I have an application with 5 microservices (iam, courses...). I want to know which is the best approach to migrate them to kubernetes. I was thinking to create namespaces by enviroment as google recomendes:
1. prod
2. dev
3. staging
then I thought that may be better create namespace by environment and microservices.
1. iam-prod
2. iam-dev
3. iam-staging
1. courses-prod
2. courses-dev
3. courses-staging
...
but this approach can be a little bit difficult to handle. Because I need to communicate between each other.
Which approach do you think that is better?
Just like the other answer, you should create namespace isolation for prod, dev and staging. This will ensure a couple of nuances are taken care of...

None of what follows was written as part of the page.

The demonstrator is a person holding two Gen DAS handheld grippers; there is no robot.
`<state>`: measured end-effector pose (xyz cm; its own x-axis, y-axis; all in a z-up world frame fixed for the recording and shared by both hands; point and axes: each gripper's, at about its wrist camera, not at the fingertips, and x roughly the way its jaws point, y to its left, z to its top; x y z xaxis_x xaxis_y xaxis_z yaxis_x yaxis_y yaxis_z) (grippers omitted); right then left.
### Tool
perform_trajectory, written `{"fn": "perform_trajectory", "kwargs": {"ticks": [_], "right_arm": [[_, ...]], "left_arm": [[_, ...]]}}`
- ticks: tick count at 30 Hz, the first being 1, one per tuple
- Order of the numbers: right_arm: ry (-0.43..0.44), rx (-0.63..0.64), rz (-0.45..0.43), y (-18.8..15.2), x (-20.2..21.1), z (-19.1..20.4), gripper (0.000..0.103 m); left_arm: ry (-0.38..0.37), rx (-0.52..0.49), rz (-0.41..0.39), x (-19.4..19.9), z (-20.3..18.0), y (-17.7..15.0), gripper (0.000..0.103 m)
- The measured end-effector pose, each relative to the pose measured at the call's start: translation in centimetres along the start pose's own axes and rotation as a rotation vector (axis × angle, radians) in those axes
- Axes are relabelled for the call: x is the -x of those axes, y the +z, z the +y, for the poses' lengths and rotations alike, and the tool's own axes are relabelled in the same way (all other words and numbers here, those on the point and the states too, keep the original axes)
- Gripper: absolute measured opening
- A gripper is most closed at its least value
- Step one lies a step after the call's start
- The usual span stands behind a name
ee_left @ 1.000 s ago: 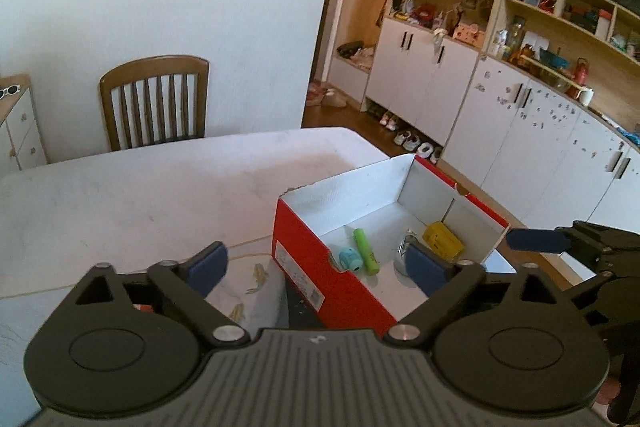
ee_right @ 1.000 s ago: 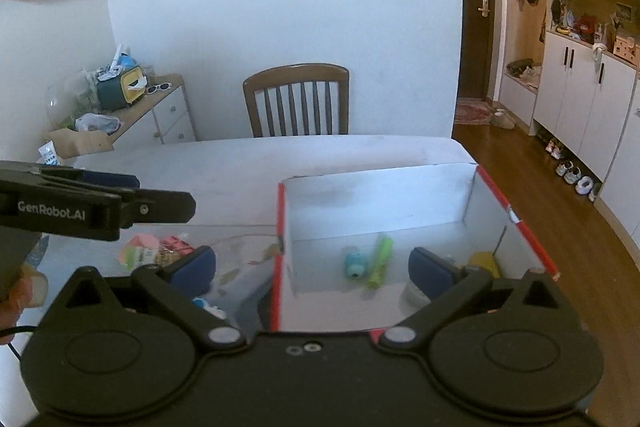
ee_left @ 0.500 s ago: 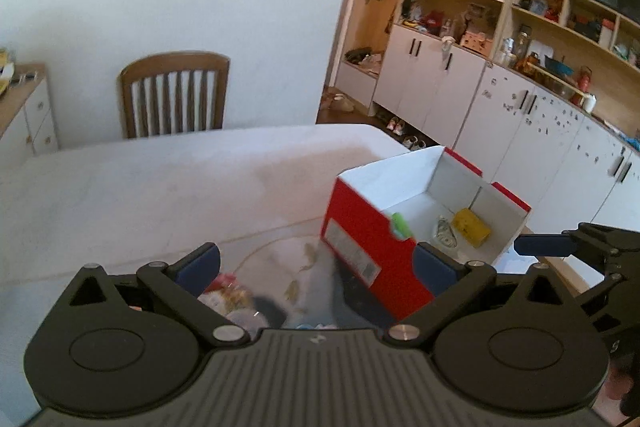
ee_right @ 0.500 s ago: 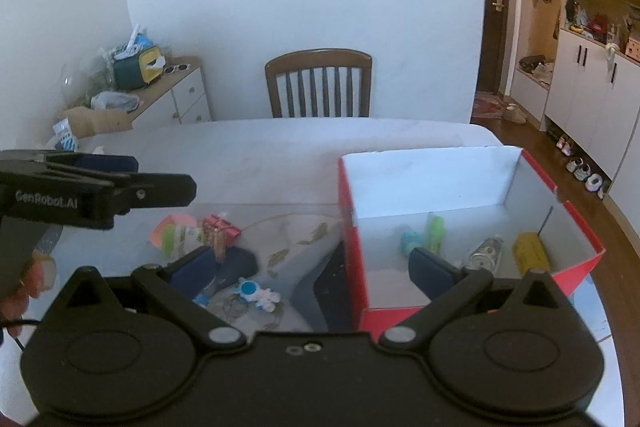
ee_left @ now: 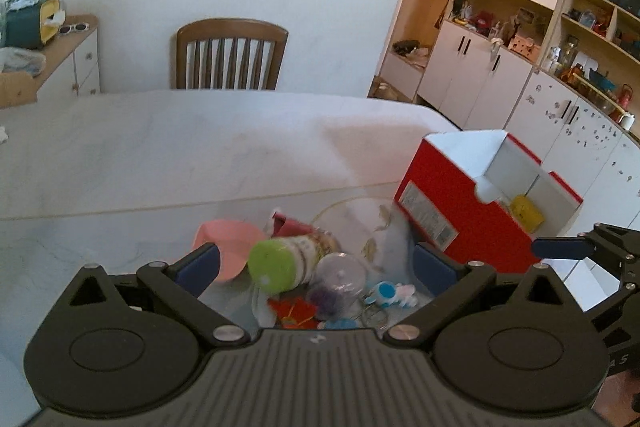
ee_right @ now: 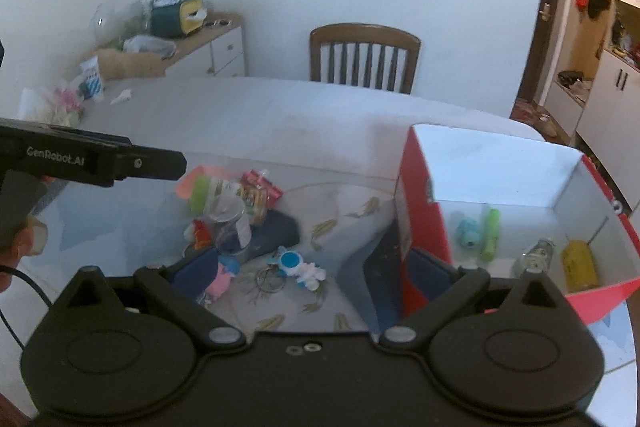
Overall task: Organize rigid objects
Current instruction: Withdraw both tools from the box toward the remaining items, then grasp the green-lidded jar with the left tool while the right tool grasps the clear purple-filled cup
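Observation:
A red box with a white inside (ee_right: 416, 203) (ee_left: 460, 211) stands on the table at the right. In it lie a green marker (ee_right: 491, 235), a teal thing (ee_right: 469, 231), a small bottle (ee_right: 534, 255) and a yellow can (ee_right: 578, 265) (ee_left: 526, 213). Left of the box lies a pile: a green-lidded jar (ee_left: 288, 259) (ee_right: 224, 195), a pink bowl (ee_left: 228, 239), a clear jar (ee_left: 340, 279) (ee_right: 232, 227), a red carton (ee_right: 260, 187) and a blue-and-white figure keychain (ee_right: 300, 269) (ee_left: 390, 295). My left gripper (ee_left: 316, 267) is open above the pile. My right gripper (ee_right: 312, 269) is open over the keychain.
A wooden chair (ee_left: 232, 55) stands at the table's far side. A sideboard with clutter (ee_right: 180, 31) is at the left wall. White cupboards (ee_left: 500, 79) line the right wall. The table's near right edge (ee_right: 624, 347) is close to the box.
Both grippers have swung left, away from the box and over the pile of loose things. Both stay open and empty.

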<state>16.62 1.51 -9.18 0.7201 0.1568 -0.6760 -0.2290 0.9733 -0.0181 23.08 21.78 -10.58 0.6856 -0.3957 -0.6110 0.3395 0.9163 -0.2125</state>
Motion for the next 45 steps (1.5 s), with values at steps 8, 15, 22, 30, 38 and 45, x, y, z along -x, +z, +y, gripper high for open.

Ideally, your pods in either of the environments should not be talking across environments
You can manage your network policies in a much cleaner and manageable way with this organization of k8s kinds
You can run multiple microservices on the same namespace. So, I would go with prod, dev and staging namespaces where you can have one or multiple instances of each micro-service.
yet, If you want to use separate namespaces for separate microservices environments, they still can communicate using service. The DNS URL will be, SERVICE_NAME.NAMESPACE.SVC.

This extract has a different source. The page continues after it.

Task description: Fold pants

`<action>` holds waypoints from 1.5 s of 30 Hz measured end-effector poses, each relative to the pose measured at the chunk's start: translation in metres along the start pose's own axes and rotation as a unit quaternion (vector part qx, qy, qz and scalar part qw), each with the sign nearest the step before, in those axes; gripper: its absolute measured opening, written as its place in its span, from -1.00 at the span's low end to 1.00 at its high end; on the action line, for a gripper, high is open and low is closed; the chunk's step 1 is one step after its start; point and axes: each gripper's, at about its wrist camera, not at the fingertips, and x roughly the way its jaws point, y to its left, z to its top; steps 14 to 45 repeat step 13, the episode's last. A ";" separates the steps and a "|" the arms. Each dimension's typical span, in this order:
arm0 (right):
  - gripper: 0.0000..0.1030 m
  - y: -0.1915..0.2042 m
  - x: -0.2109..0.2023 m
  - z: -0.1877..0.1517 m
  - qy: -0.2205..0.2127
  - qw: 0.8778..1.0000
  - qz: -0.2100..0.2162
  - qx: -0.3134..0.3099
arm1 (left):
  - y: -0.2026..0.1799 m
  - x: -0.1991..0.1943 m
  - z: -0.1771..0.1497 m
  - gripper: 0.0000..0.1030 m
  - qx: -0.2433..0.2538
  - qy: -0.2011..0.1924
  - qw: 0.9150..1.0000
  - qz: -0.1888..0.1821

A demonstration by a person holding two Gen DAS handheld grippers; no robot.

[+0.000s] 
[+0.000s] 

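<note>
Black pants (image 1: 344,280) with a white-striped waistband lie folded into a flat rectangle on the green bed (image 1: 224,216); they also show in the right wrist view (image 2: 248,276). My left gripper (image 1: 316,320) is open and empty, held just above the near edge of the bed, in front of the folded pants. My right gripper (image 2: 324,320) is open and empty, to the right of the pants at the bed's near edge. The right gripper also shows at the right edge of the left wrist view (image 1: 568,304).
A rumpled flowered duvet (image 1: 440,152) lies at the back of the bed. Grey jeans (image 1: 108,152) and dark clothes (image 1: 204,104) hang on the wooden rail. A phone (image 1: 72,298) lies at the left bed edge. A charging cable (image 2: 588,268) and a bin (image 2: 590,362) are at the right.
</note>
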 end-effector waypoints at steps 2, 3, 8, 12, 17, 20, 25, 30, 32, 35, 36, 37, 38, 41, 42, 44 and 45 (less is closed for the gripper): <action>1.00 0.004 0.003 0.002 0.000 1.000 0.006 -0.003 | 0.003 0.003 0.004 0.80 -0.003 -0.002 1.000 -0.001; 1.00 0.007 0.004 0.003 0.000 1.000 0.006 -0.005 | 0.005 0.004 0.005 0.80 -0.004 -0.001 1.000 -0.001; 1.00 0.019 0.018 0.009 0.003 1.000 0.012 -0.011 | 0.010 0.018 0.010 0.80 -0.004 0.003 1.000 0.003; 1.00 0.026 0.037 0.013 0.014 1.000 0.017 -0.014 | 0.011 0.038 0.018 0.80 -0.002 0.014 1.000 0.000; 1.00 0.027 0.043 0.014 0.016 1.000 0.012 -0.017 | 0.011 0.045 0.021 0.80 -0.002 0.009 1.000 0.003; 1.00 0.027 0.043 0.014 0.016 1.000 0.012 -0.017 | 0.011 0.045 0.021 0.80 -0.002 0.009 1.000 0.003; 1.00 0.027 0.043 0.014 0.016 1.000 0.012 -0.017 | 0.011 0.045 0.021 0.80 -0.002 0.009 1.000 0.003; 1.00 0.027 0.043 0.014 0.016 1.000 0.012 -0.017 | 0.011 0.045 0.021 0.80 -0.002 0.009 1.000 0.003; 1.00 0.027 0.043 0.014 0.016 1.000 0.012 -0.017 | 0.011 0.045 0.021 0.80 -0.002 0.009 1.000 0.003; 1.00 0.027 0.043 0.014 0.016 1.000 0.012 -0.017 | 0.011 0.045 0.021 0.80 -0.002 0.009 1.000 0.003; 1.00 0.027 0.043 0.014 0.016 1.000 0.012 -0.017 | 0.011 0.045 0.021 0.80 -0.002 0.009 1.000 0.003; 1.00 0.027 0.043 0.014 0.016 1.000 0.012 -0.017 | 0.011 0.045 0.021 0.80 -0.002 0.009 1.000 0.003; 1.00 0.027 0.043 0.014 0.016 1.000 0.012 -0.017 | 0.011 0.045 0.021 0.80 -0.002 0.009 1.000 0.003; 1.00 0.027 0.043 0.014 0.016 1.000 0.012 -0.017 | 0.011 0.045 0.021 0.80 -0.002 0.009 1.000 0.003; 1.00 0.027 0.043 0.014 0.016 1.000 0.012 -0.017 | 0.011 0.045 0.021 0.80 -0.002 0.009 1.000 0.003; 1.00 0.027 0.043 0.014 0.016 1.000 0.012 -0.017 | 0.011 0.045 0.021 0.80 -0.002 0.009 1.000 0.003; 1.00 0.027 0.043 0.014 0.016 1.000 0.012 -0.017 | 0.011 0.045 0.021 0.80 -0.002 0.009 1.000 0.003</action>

ref: https://kubernetes.io/docs/concepts/services-networking/dns-pod-service/
If you go with second approach you will create unnecessary complexity without achieving any benefit. Also think of situation if your micro-services grows ,are you going to create new cluster for each one.This is not at all recommended.
Concept of Namespace should not be linked to applications but it is related to users.Refer k8 doc as below
"Namespaces are intended for use in environments with many users spread
across multiple teams, or projects. For clusters with a few to tens of users,
you should not need to create or think about namespaces at all. Start using namespaces when you need the features they provide."

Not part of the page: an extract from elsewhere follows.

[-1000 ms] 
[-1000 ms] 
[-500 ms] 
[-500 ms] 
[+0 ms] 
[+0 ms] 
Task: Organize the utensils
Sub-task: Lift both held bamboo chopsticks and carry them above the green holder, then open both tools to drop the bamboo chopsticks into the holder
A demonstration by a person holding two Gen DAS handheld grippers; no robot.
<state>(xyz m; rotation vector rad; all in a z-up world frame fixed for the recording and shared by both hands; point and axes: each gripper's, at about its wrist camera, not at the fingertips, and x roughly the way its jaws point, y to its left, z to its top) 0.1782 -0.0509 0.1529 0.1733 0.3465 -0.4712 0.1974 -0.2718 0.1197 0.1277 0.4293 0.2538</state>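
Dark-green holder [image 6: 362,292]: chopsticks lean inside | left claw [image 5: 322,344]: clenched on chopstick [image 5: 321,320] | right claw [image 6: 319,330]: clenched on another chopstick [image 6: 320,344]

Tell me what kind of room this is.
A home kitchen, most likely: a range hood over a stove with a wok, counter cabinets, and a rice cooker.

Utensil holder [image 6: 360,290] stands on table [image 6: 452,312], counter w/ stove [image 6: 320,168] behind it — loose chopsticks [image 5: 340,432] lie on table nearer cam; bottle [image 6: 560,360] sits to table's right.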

Also even if first approach is recommended, please have separate cluster for prod as this should be more secure and highly available with proper disaster recovery plan ready and tested.
Go with one name space for each environment. You can also define resource quota per names paces. That way each application environment can be independently managed
None of the above are ideal solutions. I’ll go over why.
Security
Namespaces are the easiest boundary to use for managing RBAC permissions. In general, you will want to use the pre-provisioned admin and editor cluster roles to constrain access for users to use namespaces. This means people and services that share namespaces also share visibility of secrets. So the namespace becomes the blast radius for compromising secrets.
In order to reduce the blast radius of secrets exposure you can either micromanage resource level role binding (which is unreasonable overhead without additional automation and tooling) or segregate services across namespaces so that only tightly couple services share a namespace.
Isolation
Kubernetes resource isolation is relatively poor between namespaces. There’s no way to force a namespace to deploy into a different node pool than another namespace without custom admission controllers. So resource isolation is effectively opt-in, which is both insecure and unenforceable.
Because of this, is actually more secure and better resource isolated to have different environments (dev, staging, prod) in seperate K8s clusters all together. But this is obviously more expensive and more management overhead. So it’s only cost effective when you have many services and enough resource usage to justify the added overhead.
The consequence of poor resource isolation is that your dev and staging workloads can effectively DOS your prod workloads simply by using shared resources. CPU/memory/disk are the obvious culprits. These can be enforced by custom admission controllers. But the more insidious problem is sharing ingress proxies, load balancer, and networking, which is harder to isolate between namespaces.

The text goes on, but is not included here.